Task instructions :: Under this line are records; the part from the line containing "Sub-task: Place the" through the line containing "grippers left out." should be repeated exactly. Please exclude pictures.

Stored records ::
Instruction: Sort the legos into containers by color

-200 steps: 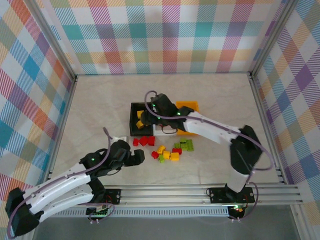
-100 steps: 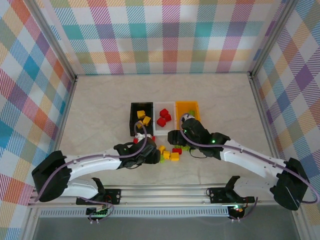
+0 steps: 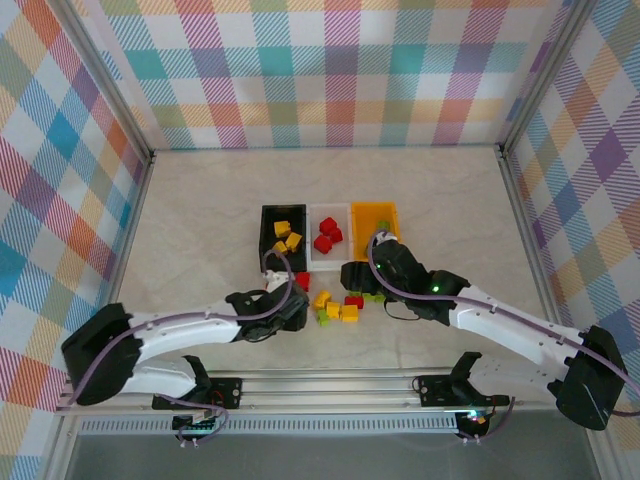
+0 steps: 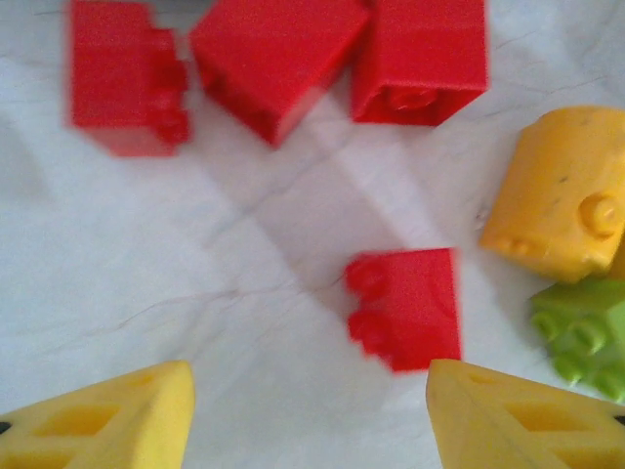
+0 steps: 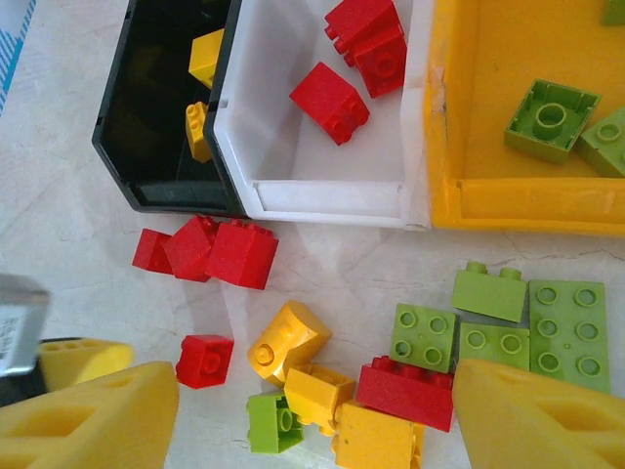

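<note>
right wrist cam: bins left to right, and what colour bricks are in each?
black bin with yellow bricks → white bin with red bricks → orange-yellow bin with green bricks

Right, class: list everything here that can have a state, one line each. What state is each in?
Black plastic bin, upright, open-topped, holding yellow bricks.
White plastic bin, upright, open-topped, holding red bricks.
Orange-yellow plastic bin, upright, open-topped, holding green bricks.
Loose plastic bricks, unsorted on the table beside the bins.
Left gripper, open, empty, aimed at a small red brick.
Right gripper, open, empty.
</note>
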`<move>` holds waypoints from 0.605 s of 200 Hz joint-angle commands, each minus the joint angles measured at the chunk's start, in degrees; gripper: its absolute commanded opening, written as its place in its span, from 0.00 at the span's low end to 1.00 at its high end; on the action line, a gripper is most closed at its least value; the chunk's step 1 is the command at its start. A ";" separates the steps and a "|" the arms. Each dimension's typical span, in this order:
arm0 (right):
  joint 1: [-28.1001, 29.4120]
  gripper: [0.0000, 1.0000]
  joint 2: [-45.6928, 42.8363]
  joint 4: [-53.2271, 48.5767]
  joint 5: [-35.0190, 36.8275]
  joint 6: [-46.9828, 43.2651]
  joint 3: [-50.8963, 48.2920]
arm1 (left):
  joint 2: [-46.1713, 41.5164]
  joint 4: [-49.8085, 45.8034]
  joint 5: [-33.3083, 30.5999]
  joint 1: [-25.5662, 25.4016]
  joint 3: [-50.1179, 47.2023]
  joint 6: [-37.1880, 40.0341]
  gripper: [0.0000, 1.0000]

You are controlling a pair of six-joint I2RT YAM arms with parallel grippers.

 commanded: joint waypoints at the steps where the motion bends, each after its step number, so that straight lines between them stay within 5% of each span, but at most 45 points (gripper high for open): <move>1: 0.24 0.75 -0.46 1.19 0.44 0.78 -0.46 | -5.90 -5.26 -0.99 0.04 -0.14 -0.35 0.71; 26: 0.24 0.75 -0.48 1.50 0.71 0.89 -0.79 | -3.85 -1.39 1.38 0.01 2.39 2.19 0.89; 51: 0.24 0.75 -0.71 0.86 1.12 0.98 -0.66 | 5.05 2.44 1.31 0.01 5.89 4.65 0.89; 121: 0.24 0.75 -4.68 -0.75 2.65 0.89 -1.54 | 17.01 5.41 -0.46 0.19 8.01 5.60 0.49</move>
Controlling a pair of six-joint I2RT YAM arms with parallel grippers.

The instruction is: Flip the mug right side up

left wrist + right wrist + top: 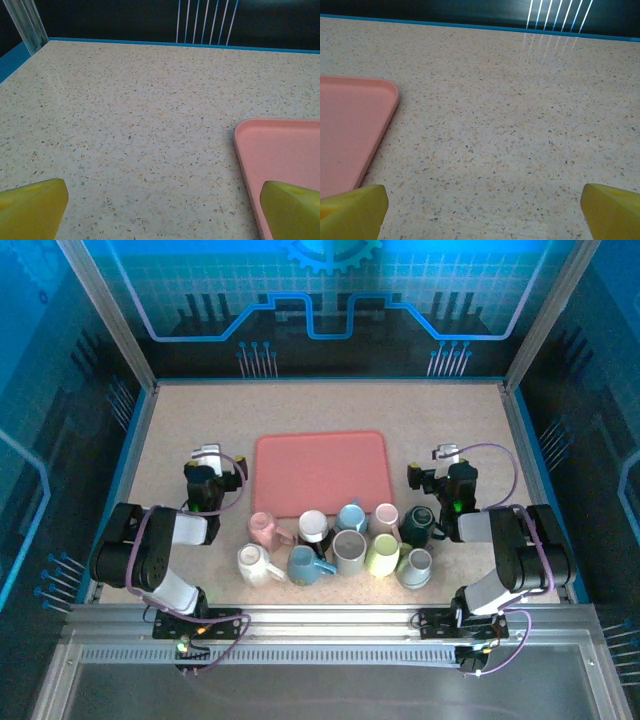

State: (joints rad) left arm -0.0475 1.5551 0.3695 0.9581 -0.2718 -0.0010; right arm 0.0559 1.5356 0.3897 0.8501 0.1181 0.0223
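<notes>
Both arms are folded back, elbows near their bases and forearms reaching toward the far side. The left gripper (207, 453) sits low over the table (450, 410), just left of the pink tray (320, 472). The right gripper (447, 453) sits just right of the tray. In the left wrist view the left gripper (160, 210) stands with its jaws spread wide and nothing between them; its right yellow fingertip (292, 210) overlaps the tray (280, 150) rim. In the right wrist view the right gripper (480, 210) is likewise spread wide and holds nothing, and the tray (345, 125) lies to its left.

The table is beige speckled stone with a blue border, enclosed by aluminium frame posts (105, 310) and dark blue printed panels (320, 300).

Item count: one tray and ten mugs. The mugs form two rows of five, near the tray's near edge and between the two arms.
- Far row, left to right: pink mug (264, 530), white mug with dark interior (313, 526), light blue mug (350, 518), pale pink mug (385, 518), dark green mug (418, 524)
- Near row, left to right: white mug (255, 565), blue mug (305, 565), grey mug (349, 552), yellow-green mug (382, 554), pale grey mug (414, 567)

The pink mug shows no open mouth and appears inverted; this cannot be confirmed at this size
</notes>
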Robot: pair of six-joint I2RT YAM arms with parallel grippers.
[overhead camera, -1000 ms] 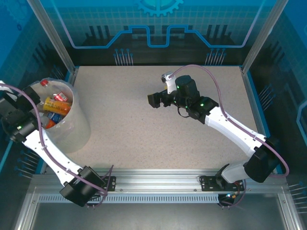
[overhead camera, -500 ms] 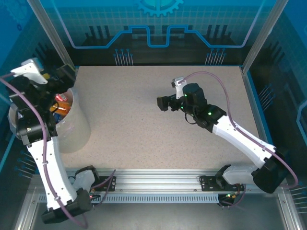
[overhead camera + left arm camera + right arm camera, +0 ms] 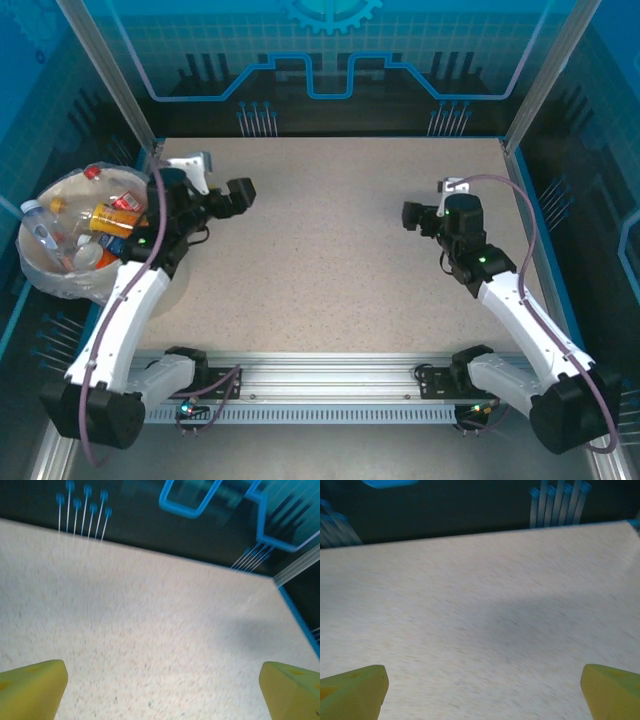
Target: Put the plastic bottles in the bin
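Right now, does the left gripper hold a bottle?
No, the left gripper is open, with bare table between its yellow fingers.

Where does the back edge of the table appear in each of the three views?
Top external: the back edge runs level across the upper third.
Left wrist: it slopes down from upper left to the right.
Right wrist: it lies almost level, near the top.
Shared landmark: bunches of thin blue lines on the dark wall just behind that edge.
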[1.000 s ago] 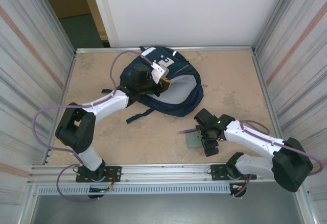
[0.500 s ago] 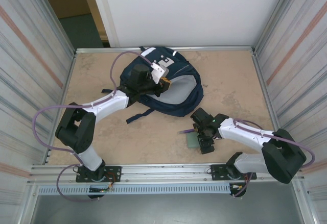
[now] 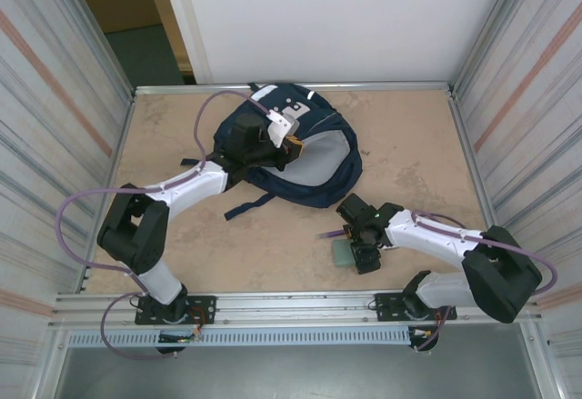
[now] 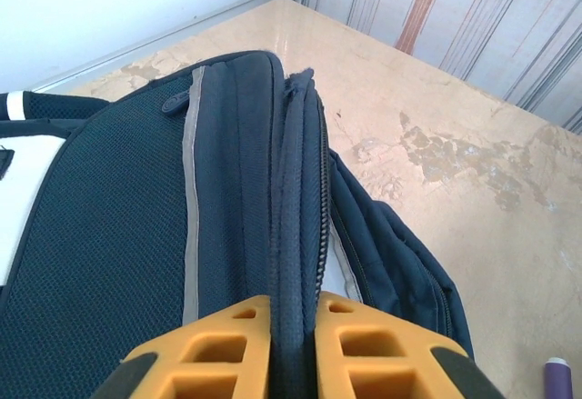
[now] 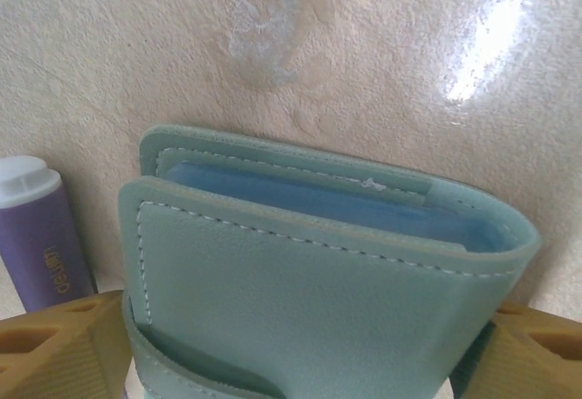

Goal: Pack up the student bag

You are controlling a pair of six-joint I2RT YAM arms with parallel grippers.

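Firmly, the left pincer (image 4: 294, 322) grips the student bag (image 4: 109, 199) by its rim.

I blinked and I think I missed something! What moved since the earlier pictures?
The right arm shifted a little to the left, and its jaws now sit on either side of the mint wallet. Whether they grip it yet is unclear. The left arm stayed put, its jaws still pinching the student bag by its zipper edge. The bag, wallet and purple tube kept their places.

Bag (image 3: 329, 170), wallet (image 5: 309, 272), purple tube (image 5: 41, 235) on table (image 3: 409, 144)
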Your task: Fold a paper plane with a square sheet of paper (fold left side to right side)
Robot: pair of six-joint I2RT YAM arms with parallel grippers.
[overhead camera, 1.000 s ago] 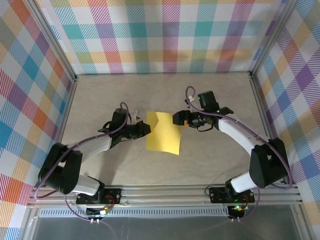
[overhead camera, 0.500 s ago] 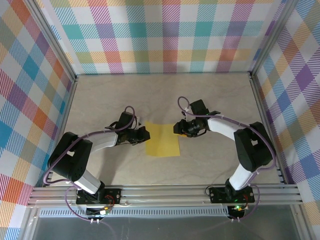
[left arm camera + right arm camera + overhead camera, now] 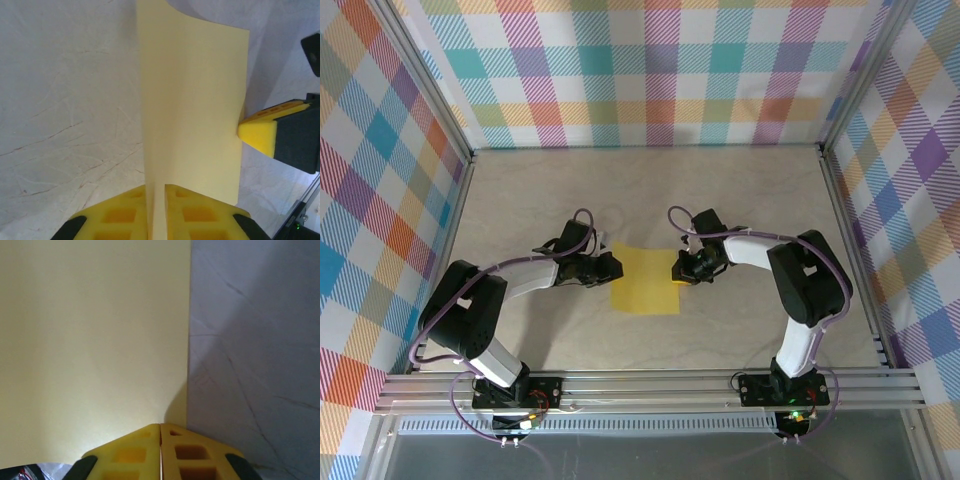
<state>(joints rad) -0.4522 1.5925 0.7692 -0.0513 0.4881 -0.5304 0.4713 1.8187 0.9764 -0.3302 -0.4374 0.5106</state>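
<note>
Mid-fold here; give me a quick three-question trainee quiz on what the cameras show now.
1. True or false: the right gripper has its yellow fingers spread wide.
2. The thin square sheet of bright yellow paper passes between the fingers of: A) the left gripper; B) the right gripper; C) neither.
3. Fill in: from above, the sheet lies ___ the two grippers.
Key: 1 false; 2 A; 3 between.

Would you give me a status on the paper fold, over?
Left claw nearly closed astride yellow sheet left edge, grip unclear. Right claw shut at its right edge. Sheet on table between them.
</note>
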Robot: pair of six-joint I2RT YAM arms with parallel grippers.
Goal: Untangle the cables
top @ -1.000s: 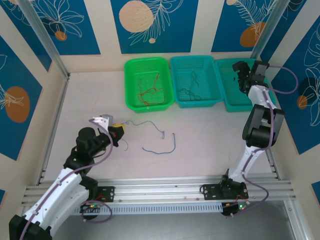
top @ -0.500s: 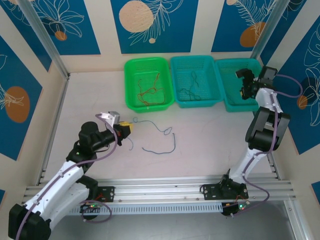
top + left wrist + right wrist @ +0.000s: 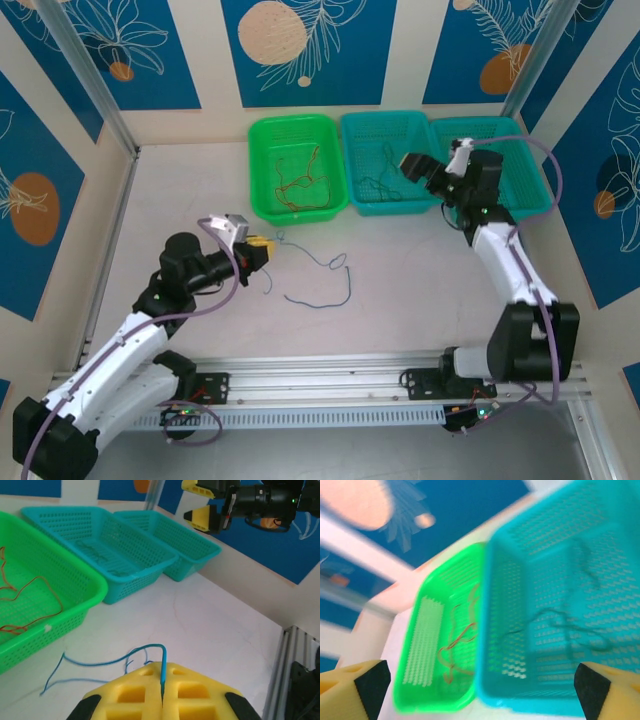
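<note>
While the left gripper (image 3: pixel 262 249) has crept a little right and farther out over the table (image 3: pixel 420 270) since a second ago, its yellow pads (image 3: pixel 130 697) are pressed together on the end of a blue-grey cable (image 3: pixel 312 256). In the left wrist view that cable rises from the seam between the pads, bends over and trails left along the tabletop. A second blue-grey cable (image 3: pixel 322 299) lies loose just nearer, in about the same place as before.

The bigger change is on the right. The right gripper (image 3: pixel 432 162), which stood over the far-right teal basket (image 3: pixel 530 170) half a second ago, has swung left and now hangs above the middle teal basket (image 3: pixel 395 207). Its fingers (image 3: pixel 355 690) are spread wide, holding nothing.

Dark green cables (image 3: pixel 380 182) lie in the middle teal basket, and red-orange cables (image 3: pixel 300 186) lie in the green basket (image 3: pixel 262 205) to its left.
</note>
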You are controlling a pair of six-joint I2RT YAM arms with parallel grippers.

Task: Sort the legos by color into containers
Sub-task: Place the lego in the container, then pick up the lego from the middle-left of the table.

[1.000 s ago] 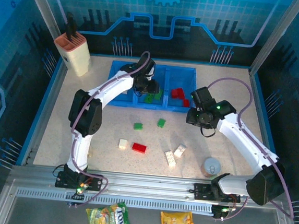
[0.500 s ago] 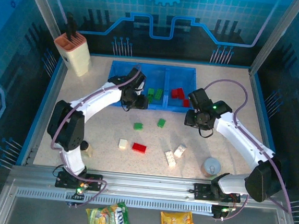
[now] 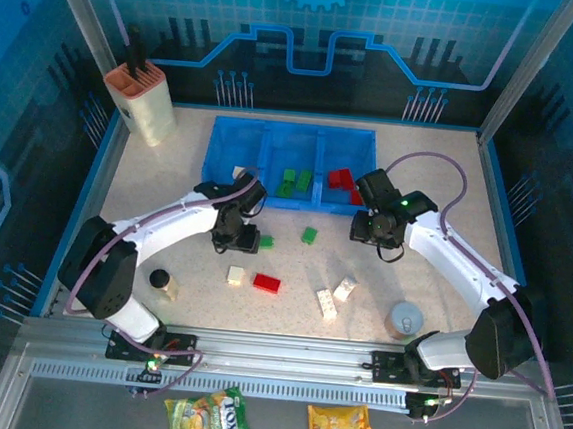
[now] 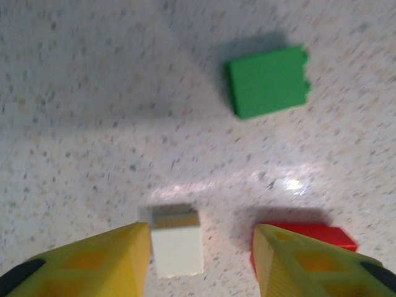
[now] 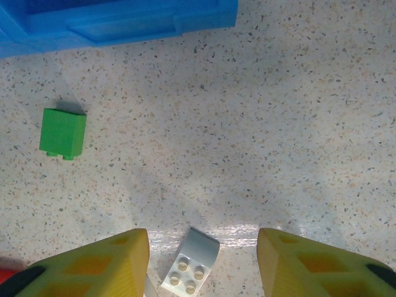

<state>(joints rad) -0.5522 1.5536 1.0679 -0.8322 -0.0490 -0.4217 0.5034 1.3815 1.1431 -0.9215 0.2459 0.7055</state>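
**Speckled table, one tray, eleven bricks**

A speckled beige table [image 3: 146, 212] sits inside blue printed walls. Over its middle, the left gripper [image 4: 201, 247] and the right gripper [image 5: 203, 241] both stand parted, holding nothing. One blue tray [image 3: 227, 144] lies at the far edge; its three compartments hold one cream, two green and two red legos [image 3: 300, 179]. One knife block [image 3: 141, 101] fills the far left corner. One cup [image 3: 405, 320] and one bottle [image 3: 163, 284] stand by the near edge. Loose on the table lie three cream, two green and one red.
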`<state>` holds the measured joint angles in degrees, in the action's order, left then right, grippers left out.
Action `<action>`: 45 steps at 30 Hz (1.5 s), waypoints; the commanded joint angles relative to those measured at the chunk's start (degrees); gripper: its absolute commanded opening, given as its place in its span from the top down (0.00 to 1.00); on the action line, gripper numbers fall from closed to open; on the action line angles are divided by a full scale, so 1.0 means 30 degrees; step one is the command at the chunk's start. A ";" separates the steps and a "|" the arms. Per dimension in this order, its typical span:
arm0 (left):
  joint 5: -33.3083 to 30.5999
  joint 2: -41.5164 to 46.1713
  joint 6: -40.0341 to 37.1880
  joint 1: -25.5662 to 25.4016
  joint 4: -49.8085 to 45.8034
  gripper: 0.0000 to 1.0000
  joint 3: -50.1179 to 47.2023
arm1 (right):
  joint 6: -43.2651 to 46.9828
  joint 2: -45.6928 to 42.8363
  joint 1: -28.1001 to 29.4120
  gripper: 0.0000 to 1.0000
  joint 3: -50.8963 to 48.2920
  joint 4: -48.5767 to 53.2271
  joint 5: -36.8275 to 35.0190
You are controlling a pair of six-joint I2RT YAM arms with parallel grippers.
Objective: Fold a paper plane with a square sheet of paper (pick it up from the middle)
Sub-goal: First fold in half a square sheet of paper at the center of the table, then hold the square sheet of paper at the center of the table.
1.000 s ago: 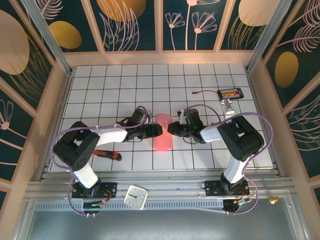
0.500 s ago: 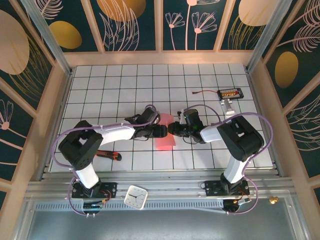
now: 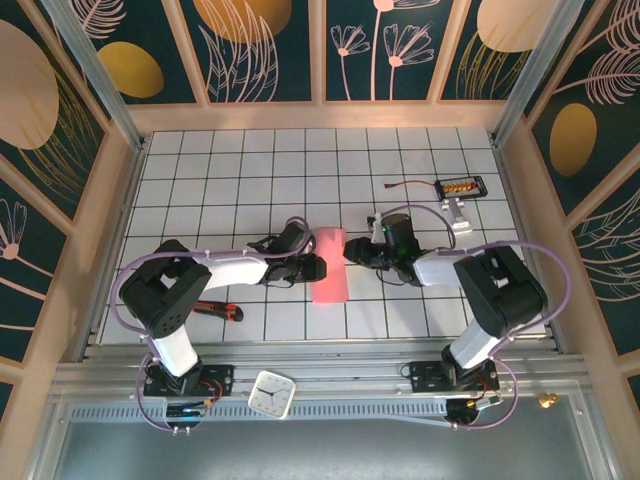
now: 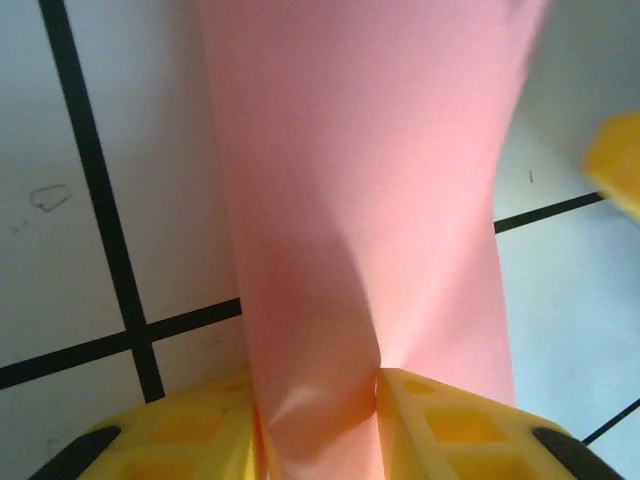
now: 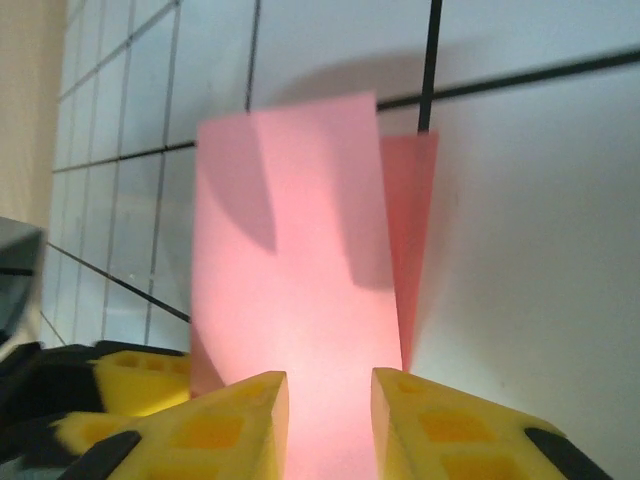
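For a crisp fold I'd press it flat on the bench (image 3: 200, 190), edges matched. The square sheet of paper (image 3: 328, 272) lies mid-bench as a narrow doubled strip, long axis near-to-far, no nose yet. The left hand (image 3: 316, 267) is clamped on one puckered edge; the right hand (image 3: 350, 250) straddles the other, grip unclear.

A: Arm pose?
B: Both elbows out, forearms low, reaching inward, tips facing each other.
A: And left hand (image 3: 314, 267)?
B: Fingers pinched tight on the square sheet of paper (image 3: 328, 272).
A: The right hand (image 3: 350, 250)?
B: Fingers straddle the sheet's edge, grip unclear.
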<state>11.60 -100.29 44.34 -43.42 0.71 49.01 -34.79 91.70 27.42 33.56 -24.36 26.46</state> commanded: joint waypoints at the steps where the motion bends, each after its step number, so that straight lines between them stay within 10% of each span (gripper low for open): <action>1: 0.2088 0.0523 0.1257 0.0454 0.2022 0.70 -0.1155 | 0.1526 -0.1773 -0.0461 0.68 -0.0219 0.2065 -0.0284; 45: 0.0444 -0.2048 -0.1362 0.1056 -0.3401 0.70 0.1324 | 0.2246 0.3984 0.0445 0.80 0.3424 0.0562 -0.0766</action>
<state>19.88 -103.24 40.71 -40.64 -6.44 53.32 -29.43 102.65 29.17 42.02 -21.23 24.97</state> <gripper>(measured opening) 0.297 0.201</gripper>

Exercise answer ::
Sub-task: Place the lego in the container, then pick up the lego from the middle-left of the table.

[1.000 s ago] 
[0.500 s ago] 
[now] 
[now] 
[now] 

<state>(joints rad) -0.5522 1.5536 1.0679 -0.8322 -0.0490 -0.4217 0.5034 1.3815 1.1431 -0.9215 0.2459 0.7055</state>
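**Speckled table, one tray, eleven bricks**

A speckled beige table [image 3: 146, 212] sits inside blue printed walls. Over its middle, the left gripper [image 4: 201, 247] and the right gripper [image 5: 203, 241] both stand parted, holding nothing. One blue tray [image 3: 227, 144] lies at the far edge; its three compartments hold one cream, two green and two red legos [image 3: 300, 179]. One knife block [image 3: 141, 101] fills the far left corner. One cup [image 3: 405, 320] and one bottle [image 3: 163, 284] stand by the near edge. Loose on the table lie three cream, two green and one red.
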`<state>` holds the measured joint angles in degrees, in the action's order, left then right, grippers left out.

With this, the exercise has been completed.